Susan Smit over het ontmoeten van haar gids
Ik vermoed dat het eind jaren negentig was, dat ik gebeld werd door Susan Smit. Ze wilde graag een regressiesessie ondergaan. Ik had geen idee, dat ze haar ervaringen jaren later zou verwerken in haar boek De Zweefmolen, wat in 2006 uitkwam en waarin ze haar belevenissen deelde over diverse spirituele behandelingen. Veel andere cliënten vertelden me, dat het een feest der herkenning was om te lezen hoe Susan haar sessie bij mij ervaren had. Ik deel het dan ook graag met je, zodat je weet wat je te wachten staat 😊
Het hoofdstuk waarin Susan haar regressiesessie bij mij beschrijft, begint op pagina 232, ik citeer:
Of ik een verhaal wil schrijven over vorige levens. Natuurlijk, leuk. ‘Interview zo’n …eh.. regressietherapeut,’ zegt de hoofdredacteur. En we dachten ook dat het leuk zou zijn als jij je naar een vorig leven liet hypnotiseren. ‘Wat?’ Ik laat de hoorn bijna uit mijn hand vallen.
‘Geen denken aan,’ zeg ik beslist. ‘Ik laat me niet hersenspoelen.’
De hoofdredacteur maak sussende geluidjes. ‘Kom, kom. Iets ruimdenkender kan geen kwaad. Doe het in het kader van participerende journalistiek. Lezers willen emotie. De persoonlijke aanpak.’
‘Maar wat nou als ik in een vorig leven een seriemoordenaar blijk te zijn?’ piep ik.
‘Ja, ja, ’lacht hij, ‘of iemand met een hele slechte smaak in schoeisel.

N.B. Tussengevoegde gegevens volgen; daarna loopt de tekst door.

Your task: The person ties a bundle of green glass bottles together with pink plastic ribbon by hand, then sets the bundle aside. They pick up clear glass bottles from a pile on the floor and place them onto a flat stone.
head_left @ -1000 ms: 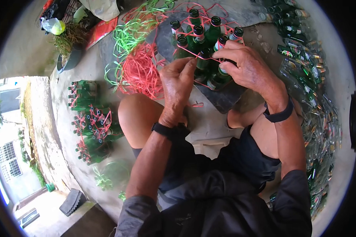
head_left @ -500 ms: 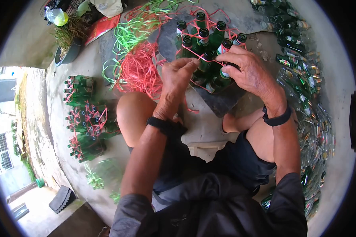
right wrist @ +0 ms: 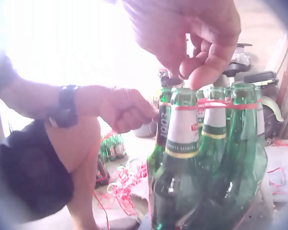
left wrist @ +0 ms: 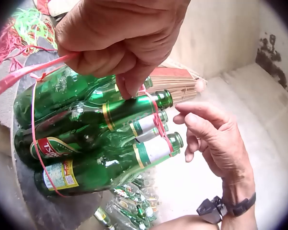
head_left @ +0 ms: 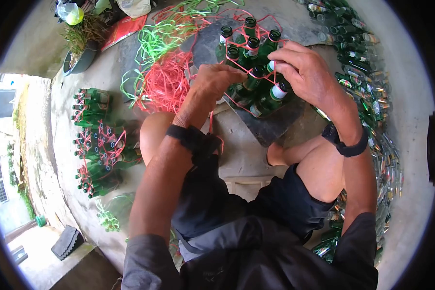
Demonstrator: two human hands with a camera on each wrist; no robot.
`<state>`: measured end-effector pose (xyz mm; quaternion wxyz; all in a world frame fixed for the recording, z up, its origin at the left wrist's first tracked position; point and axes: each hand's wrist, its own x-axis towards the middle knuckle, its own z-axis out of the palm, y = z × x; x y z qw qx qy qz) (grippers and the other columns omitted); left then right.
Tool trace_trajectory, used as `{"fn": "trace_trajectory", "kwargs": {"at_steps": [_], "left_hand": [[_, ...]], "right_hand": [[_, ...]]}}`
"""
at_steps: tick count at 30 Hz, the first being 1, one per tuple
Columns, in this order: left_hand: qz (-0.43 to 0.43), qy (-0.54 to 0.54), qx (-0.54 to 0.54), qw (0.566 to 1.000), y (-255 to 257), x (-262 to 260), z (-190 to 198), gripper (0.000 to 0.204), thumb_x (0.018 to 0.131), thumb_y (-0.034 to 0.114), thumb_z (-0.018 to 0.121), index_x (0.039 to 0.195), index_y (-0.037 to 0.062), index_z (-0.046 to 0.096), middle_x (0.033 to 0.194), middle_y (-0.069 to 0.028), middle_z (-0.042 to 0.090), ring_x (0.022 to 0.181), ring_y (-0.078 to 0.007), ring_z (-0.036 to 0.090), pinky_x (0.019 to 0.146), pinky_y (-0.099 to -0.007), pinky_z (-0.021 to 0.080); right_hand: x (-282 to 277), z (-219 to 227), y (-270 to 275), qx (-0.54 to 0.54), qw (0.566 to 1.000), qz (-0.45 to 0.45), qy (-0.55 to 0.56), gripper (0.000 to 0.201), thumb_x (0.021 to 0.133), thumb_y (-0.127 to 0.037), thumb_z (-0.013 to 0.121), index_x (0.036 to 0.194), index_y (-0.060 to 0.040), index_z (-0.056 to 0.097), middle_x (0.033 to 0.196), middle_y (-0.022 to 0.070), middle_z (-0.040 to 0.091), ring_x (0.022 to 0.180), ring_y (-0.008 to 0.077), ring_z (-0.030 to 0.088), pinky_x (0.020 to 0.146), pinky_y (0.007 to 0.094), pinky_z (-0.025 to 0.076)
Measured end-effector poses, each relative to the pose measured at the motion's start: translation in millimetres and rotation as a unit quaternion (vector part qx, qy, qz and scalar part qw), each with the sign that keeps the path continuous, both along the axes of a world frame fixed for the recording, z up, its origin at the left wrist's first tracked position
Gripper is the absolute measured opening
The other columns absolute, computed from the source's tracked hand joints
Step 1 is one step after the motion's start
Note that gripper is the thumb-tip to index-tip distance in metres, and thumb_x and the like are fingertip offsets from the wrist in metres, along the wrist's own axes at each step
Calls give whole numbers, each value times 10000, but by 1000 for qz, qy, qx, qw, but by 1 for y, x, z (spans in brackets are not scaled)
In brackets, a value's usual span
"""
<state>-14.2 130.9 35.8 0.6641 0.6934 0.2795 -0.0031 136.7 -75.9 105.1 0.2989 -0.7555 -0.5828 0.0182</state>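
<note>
Green glass bottles [head_left: 250, 81] stand upright in a tight cluster, with pink plastic strapping [left wrist: 156, 117] round their necks and a loop of it lower round their bodies. My left hand [head_left: 211, 79] pinches a length of this strap [left wrist: 32, 74] close over the bottle necks; its tail hangs toward my knee. My right hand [head_left: 308, 71] is over the right side of the cluster, fingers loosely bent. In the left wrist view the right hand [left wrist: 216, 139] is beside the bottle mouths with nothing between thumb and fingers.
Under the bottles is a dark slab [head_left: 263, 128]. Left of it lie tangled piles of pink strap [head_left: 166, 82] and green strap [head_left: 159, 41]. More tied bottle bundles [head_left: 99, 145] stand farther left. Many loose bottles [head_left: 367, 92] line the right wall.
My right hand has come off the strap and risen a little to the right, its fingers now loose. The left hand still pinches the strap. The head view has shifted slightly.
</note>
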Motion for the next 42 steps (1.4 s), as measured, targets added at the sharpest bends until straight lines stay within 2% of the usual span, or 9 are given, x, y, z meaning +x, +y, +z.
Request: {"fn": "trace_trajectory", "kwargs": {"at_steps": [8,10,13,19,21,26,29,34,42], "left_hand": [[43,-49,-6,998,-8,3,-7,213,868,263,827,1002,100,862,754,45,689,573,-47,464,511,-263,327],[59,-64,-10,996,-12,6,-6,209,871,256,826,997,94,863,776,32,714,588,-50,491,521,-261,341],[81,-35,12,996,-13,10,-13,201,866,215,833,973,46,855,795,2,741,636,-67,567,565,-266,413],[118,-41,27,992,-20,14,-24,186,852,147,844,914,-28,830,791,-38,758,707,-84,642,616,-281,499],[139,-56,42,988,-24,14,-21,303,842,239,859,854,-58,800,633,-53,673,573,-112,608,518,-339,487],[153,-24,72,985,-28,15,-17,351,851,293,862,839,-52,801,614,-75,674,554,-127,621,520,-359,501],[159,-25,80,984,-30,16,-20,378,850,318,866,823,-53,797,601,-86,674,547,-135,626,521,-367,506],[171,-40,79,981,-32,17,-22,409,852,345,866,808,-55,791,590,-101,673,536,-149,629,520,-373,504],[176,-48,73,980,-33,16,-17,397,898,339,833,827,-50,798,609,-127,694,563,-170,654,566,-390,524]], "right_hand": [[24,-1,48,-120,990,75,-15,280,886,61,573,1120,36,725,989,184,722,904,351,703,799,399,559],[27,2,58,-181,963,145,136,404,826,115,482,1132,43,736,1047,195,763,782,264,731,697,360,583],[22,17,68,-313,912,88,252,513,764,134,417,1151,42,742,1110,195,773,611,174,688,576,307,569],[33,9,68,-318,894,106,297,549,768,134,416,1203,26,732,1184,167,757,520,142,629,535,291,552],[34,11,67,-324,893,107,295,549,774,136,416,1213,20,725,1190,155,750,534,141,634,539,293,553],[30,10,66,-331,900,84,272,550,788,149,408,1225,1,707,1177,120,735,568,137,640,539,293,548],[32,12,69,-380,890,81,237,501,820,156,417,1199,-12,696,1138,123,738,667,178,678,611,330,569],[33,11,71,-361,920,115,102,309,865,105,536,1112,-15,676,979,202,713,889,373,702,795,447,548],[39,20,71,-304,933,180,-66,119,833,-7,625,949,6,644,851,218,671,867,464,645,760,517,506]]}}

Dat is in jouw ogen vast een nog zwaardere misdaad! Laat je nou maar gewoon verrassen en schrijf op wat er gebeurt.
Na het interview met een regressietherapeut, waarbij ik me nog veilig achter mijn vragenlijstje kon verschuilen, is het zover. De therapeute nodigt me uit om te gaan liggen op een sofa en gaat er zelf als een psychiater uit een film van Woody Allen in een rechte stoel naast me zitten, met een blocnote en een pen in de hand. Ze zet een zachte, monotone stem op en vraagt me om mijn ogen te sluiten. Ze draagt me om alle spanning uit mijn benen, armen, schouders, nek te laten vloeien en me over te geven aan een gevoel van diepe rust. ‘Luister naar mijn stem en laat het gewoon gebeuren,’ zegt ze.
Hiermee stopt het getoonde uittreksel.